We encourage you to fully release this person and your feelings for them into the Lord's hands. Cast your burden on the Lord, and He will sustain you (Psalm 55:22). Trust that He has someone far better for you, a spouse who will love and cherish you in a way that honors God.

Let's pray together:

"Dear Heavenly Father, we come to You today on behalf of our sister. Lord, we thank You for her honesty and her willingness to surrender her feelings to You. We ask that You would break every chain of attachment to this person who is not Your will for her life. Father, we rebuke the spirit of confusion, jealousy, and false hope that has taken root in her heart. We declare that her mind and emotions will be renewed by Your Word, and she will no longer be led by her feelings but by Your Holy Spirit.

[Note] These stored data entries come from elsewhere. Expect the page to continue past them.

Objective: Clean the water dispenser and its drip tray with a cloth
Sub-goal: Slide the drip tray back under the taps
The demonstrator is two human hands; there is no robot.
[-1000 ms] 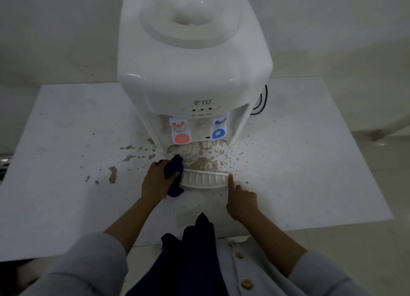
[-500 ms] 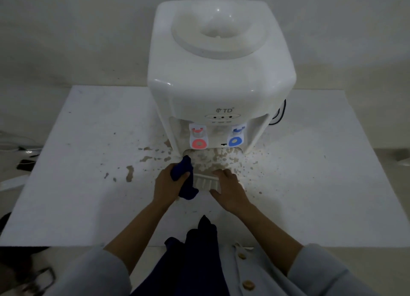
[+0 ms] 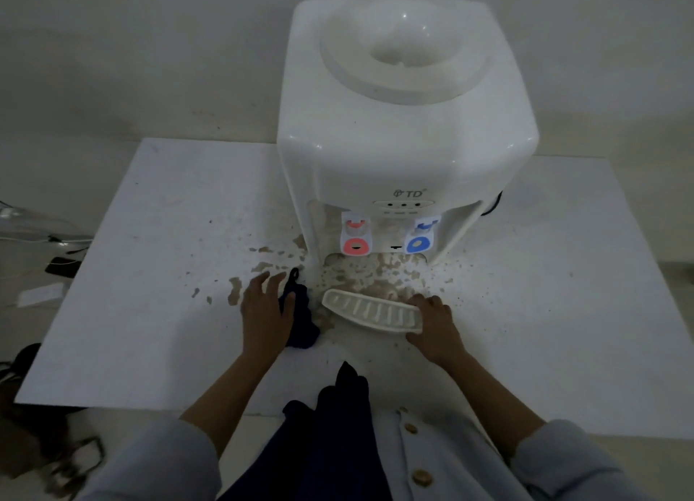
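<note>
The white water dispenser (image 3: 405, 132) stands at the back of the white table (image 3: 544, 313), with a red tap (image 3: 355, 246) and a blue tap (image 3: 417, 244) on its front. Its white slotted drip tray (image 3: 370, 310) lies out on the table in front of the base. My right hand (image 3: 435, 324) grips the tray's right end, fingers above and thumb below. My left hand (image 3: 264, 313) rests to the left of the tray with fingers spread and straight. Its thumb and palm lie on a dark blue cloth (image 3: 300, 324) crumpled on the table.
Brown stains (image 3: 375, 271) are spattered over the table in front of the dispenser and to its left. A black cable (image 3: 496, 204) runs behind the dispenser's right side. Cables and small items (image 3: 60, 264) lie on the floor at left. A dark garment (image 3: 338, 425) hangs near the table's front edge.
The drip tray has come out from under the dispenser toward me. My right hand moved to its right end and closed on it. My left hand's fingers opened over the cloth.
</note>
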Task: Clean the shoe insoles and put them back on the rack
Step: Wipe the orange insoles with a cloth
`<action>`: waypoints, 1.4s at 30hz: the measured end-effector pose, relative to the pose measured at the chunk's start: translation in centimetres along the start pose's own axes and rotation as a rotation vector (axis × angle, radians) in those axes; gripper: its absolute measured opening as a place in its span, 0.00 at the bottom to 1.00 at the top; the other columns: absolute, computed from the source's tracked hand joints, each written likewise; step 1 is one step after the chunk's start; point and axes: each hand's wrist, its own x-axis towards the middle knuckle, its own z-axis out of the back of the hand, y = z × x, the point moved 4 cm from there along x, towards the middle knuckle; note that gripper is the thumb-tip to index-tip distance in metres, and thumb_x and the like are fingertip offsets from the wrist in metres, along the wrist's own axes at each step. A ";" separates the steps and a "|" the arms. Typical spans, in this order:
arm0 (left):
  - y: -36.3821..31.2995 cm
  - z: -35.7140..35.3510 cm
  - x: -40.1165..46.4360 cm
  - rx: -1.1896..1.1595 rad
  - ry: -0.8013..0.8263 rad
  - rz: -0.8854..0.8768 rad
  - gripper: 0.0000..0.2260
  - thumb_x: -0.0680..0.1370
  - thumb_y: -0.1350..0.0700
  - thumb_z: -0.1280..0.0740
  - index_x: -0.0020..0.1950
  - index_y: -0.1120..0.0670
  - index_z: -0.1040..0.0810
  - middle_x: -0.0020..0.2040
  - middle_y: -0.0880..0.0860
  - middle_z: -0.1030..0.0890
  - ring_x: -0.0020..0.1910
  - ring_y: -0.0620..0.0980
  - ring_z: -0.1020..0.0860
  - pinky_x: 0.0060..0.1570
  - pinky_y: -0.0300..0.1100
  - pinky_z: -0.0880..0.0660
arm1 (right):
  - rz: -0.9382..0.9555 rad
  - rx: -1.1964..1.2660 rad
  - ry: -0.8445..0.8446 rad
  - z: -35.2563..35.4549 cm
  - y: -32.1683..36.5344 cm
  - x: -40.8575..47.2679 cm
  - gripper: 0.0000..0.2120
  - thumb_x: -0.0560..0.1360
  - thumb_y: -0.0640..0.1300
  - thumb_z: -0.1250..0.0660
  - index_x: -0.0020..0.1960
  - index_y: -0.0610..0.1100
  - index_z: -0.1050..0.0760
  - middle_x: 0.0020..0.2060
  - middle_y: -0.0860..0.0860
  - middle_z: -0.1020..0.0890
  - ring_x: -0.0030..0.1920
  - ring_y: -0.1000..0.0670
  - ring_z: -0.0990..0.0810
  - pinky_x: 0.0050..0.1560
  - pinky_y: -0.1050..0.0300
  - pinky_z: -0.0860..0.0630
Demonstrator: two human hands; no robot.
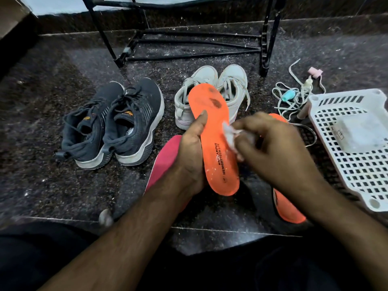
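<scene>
My left hand (192,152) grips an orange insole (212,122) from its left edge, thumb along the top; dark smudges mark its toe end. My right hand (270,148) pinches a white wipe (230,133) against the insole's right side; the hand is motion-blurred. A second orange insole (288,211) lies on the floor under my right forearm. A pink insole (165,158) lies beneath my left wrist. The black metal shoe rack (189,47) stands at the back.
A dark grey pair of sneakers (113,124) sits to the left, a white pair (212,85) behind the held insole. A white plastic basket (354,148) with a wipes packet lies at right, loose laces (294,95) beside it. Dark speckled stone floor.
</scene>
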 end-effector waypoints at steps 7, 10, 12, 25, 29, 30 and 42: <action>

Lord, we ask that You would heal the wounds of rejection and insecurity in her heart. Fill her with Your peace and assurance that You have a perfect plan for her life. Help her to trust in Your timing and to wait patiently for the spouse You have prepared for her - a godly man who will love her as Christ loves the church.

In Jesus' precious name, we pray. Amen."

You are not alone in this journey. The Lord sees your tears, and He is close to the brokenhearted (Psalm 34:18). Keep seeking Him, and He will lead you to the abundant life He has promised. Trust that He has someone far better for you, and until then, focus on deepening your relationship with Christ and fulfilling the purpose He has for you in this season.